I compel myself to calm down, breathing slowly until both my heart rate and my treacherous groin are under control. Pushing down the panic that this might happen again, I splash my face and the back of my neck with cold, cold water. Then I catch sight of myself in the mirror and almost let out a laugh of relief. I brush my hair aside and focus on my ruined eye socket. No, there’s no chance of that erection coming back now. And even if it did, one look at my full face would have Noah running for the hills. I breathe a sigh of relief and blink quickly to empty my eyes of self-pity water, as Carl would call it.

I open the door to find Noah leaning against the far wall of the hallway. I nearly jump right out of my skin, a neat trick if I could do it.

“Oh! You scared me.” I notice his blond chest hair glistening in the light and resolutely turn my eyes to the floor.

“Are you okay?” he asks gently.

I nod, my eyes traveling up part of the long length of his exposed lower legs, desperately trying not to notice the shimmering blond hair there, too. I swallow hard once again and force my voice to work. “I’m fine. I’m sorry.”

He pushes off the wall and then I feel his finger under my chin, urging me to look up at him. “What are you sorry for?” he asks in that same patient tone.

I tilt my head up but keep my eyes down, newly conscious again of how I look, of who I am, and how insane it is for me to have these feelings for anyone, much less a man like Noah Yates. “I shouldn’t be here,” I whisper.

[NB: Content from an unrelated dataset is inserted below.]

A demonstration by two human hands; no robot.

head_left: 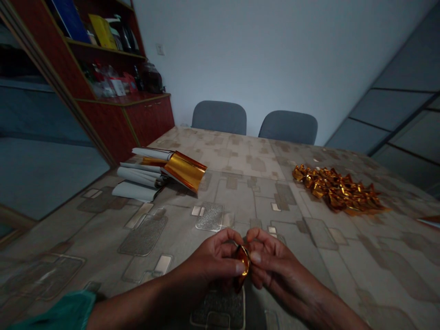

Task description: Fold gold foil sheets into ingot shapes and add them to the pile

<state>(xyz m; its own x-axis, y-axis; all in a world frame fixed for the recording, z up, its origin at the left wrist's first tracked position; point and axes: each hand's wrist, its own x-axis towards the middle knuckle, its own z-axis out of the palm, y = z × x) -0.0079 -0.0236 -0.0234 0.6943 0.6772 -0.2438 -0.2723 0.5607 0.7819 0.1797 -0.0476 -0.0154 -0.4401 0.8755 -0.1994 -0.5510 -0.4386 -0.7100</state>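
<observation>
Gold foil caught the light in the small folded piece that we held low over the near part of the patterned desk, between our two hands. Our left hand had its grip closed on one side, thumb laid along the foil; our right hand had its grip closed at the opposite edge. We seemed to use only fingertips because the foil looked thin and easily crushed. To our left lay a loose stack of sheets, grey and gold, probably there so that it was within reach but out of our hands' way. Crumpled-looking gold shapes sat clustered to our right, well apart from the stack, likely so that the two did not mix.
</observation>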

Noah's hand cups my cheek, his thumb gently stroking my full bottom lip. It’s a gesture I’m more than comfortable with after a month of his kisses, because his thumb on my lips always means his lips will soon follow. “You absolutely should be here,” he whispers back. “I would love for you to be here all the time. You belong here.”

I try to shake my head, but he won’t allow it. Instead, I murmur, “No.”

“Yes,” he answers. I can feel him moving closer, his mouth readying to join with mine. “You belong with me, little one.”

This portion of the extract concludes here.